Объективно звук, как, впрочем, и другие воздействия, характеризуется несколькими параметрами, т. е. комплексом определенных конкретных качеств, в частности высотой и тембром. Восприятие звука и есть не что иное, как его отражение в этих его качествах; ведь нельзя представить себе «бескачественного» отражения. Другое дело, в каких именно качествах он отражается. Особенности «набора» отражаемых в ощущении качеств и дифференцируют различные рецептирующие системы как системы разного слуха: с одной стороны, слуха звуковысотного, с другой – специфически речевого.

В связи с тем, что периферический орган – рецептор – является у обеих этих систем общим, вопрос о различии их начального звена представляется более сложным. Зато весьма отчетливо выступает их несовпадение со стороны их моторных компонентов. Основной факт состоит здесь в том, что если у данного испытуемого не сложилась функциональная система, характеризующаяся участием вокальной моторики, то звуковые компоненты собственно по высоте им не дифференцируются. Этот кажущийся несколько парадоксальным факт тем не менее может считаться вполне установленным.

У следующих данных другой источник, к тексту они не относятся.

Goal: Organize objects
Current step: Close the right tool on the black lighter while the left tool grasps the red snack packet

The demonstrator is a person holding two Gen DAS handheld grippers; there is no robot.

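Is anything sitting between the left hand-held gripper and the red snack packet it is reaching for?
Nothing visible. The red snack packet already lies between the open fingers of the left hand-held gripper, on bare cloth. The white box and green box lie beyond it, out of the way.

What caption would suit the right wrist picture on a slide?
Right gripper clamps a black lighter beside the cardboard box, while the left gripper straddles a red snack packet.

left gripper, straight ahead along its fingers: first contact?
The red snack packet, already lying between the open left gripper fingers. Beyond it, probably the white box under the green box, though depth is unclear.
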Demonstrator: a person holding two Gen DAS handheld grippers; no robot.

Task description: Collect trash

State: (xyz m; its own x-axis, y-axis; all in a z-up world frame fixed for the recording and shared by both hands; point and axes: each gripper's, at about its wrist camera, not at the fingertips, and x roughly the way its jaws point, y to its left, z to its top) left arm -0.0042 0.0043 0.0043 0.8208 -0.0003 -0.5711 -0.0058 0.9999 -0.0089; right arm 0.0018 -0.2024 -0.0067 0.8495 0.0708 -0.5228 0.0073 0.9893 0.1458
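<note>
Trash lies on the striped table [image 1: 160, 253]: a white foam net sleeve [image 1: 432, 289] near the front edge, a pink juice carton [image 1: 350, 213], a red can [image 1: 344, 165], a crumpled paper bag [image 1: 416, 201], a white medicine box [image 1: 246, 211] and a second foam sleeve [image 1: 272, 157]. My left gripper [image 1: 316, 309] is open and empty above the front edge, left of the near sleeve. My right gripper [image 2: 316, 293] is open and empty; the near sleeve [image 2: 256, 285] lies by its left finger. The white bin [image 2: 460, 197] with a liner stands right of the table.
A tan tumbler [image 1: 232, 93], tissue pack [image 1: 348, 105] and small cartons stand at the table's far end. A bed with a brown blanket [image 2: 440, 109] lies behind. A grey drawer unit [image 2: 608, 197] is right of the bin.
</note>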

Принципиально так же, по-видимому, обстоит дело и с системой речевого слуха, обеспечивающей адекватное отражение специфического качества (инварианта) звуков речи (имеется в виду речь на нетональных языках), с тем, однако, различием, что место вокальной моторики занимает в этом случае движение органов собственно артикуляции (Блонский, 1953; Delattre, 1958). Известно, например, что при восприятии речи на фонетически совершенно чужом нам языке мы специфического качества речевых звуков первоначально не различаем (Бернштейн, 1937). Роль артикуляторных движений в восприятии речи прямо подтверждается также и данными экспериментальных исследований (Соколов, 1941).

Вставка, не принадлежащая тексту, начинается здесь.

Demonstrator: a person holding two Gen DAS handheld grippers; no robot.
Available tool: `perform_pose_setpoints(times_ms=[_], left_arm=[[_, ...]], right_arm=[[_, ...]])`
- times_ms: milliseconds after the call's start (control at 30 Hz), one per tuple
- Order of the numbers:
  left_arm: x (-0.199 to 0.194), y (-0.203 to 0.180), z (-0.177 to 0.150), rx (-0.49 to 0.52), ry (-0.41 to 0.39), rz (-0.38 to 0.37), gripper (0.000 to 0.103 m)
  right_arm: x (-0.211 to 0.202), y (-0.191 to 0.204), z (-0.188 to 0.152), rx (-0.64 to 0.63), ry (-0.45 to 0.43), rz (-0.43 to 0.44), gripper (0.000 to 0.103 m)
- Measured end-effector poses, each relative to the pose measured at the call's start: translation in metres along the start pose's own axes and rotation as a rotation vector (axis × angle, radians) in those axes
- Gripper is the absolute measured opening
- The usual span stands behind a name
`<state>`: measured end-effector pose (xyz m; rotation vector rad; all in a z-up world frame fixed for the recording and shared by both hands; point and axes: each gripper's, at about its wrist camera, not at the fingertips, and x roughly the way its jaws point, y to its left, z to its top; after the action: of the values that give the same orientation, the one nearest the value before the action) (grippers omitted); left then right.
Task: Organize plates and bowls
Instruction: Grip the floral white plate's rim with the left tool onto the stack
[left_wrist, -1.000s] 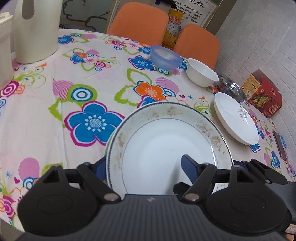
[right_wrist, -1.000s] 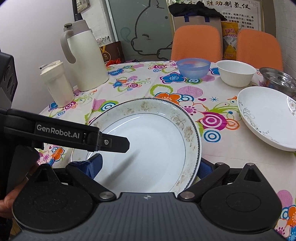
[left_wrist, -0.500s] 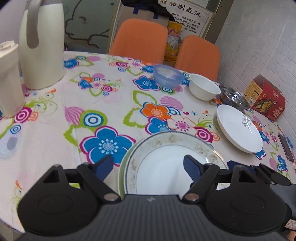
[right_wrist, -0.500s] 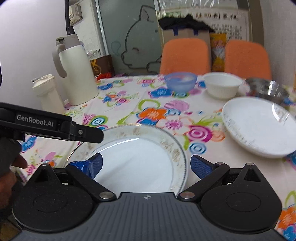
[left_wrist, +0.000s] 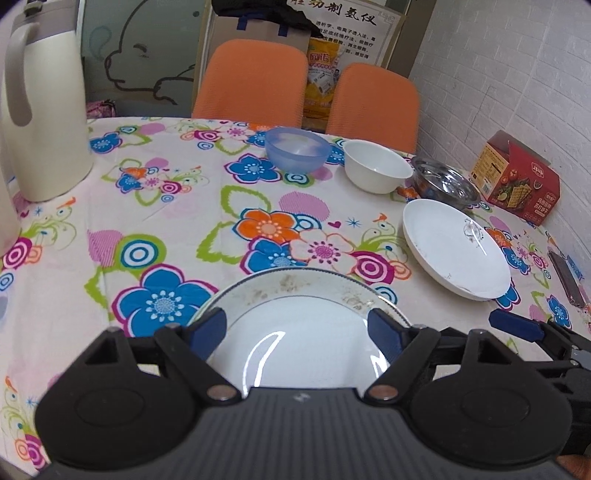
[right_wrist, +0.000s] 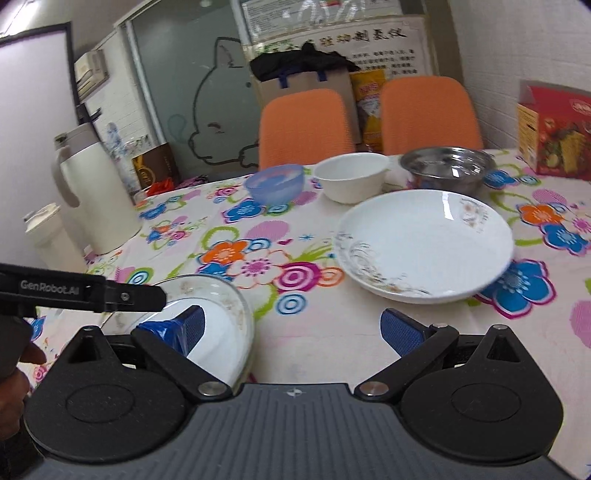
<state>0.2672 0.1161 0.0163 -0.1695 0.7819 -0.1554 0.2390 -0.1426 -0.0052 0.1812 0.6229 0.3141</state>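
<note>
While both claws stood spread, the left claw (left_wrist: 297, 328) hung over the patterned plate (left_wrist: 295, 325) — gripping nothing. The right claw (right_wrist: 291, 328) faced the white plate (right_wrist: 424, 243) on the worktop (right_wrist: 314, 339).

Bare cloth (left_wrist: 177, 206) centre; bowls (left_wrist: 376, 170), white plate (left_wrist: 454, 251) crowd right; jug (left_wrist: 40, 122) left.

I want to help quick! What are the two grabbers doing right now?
Left gripper: open, fingers either side of the gold-rimmed plate, holding nothing.
Right gripper: open, empty, over the flowered tablecloth beside that plate.
</note>
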Motion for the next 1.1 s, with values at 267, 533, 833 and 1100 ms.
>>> perform_pose_setpoints(times_ms=[267,533,833,1100], left_arm=[[0.016,-0.041,0.009,0.065,0.009,-0.001,0.082],[0.04,-0.073,0.018,0.116,0.049,-0.002,0.082],[0.075,-0.099,0.054,0.134,0.112,-0.082,0.082],[0.157,-0.132,0.098,0.21,0.227,-0.121,0.082]], right_arm=[[-0.019,-0.067,0.003,0.168,-0.04,-0.128,0.089],[-0.02,-0.106,0.003,0.214,-0.049,-0.133,0.089],[0.0,-0.129,0.03,0.164,-0.024,-0.133,0.089],[0.061,-0.13,0.055,0.025,0.087,-0.175,0.089]])
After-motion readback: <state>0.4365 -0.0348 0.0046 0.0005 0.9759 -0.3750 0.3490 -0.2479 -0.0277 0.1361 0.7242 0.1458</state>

Таким образом, мы стоим перед следующим положением вещей: раздражимость периферического слухового органа создает, собственно, только необходимое условие отражения звука в его специфических качествах; что же касается того, в каких именно качествах осуществляется его отражение, то это определяется участием того или другого моторного звена в рецептирующей рефлекторной системе. При этом следует еще раз подчеркнуть, что моторные звенья рецептирующей системы, о которых идет речь, не просто дополняют или усложняют конечный сенсорный эффект, но входят в число основных компонентов данной системы. Достаточно сказать, что если вокально-моторное звено не включено в процесс восприятия высоты звуков, то это приводит к явлению настоящей «звуковысотной глухоты». Следовательно, отсутствие в рецептирующей системе моторного звена, адекватного отражаемому качеству звука, означает невозможность выделения этого качества. Наоборот, как только происходит налаживание процесса интонирования звука, оцениваемого по его высоте, различительные пороги резко падают – иногда в 6–8 и даже в 10 раз.

В каком же смысле процесс интонирования является адекватным отражаемому качеству звука? Очевидно, в том же смысле, в каком движение ощупывания при осязании является адекватным контуру предмета: движения голосовых связок воспроизводят объективную природу оцениваемого свойства воздействия <…>.

Между обоими этими процессами существует, однако, и различие. В случае осязательного восприятия рука вступает в соприкосновение с самим объектом и ее движение, «снимающее» его контур, всегда развертывается во внешнем поле.

Иначе бывает при восприятии звука. Хотя и в этом случае процесс уподобления первоначально происходит также в форме внешне выраженного движения (внешнее пропевание), но оно способно далее интериоризоваться, т. е. приобрести форму внутреннего пропевания, внутреннего «представливания» (Теплов). Это возможно вследствие того, что собственный сенсорный периферический аппарат и эффектор данной рецептирующей системы не совмещаются в одном и том же органе, как это имеет место в системе осязания. Поэтому если бы при осязании внешнее движение редуцировалось, то это вызвало бы прекращение экстрацептивных сигналов, воздействующих на руку, и тактильная рецепция формы предмета стала бы вообще невозможной.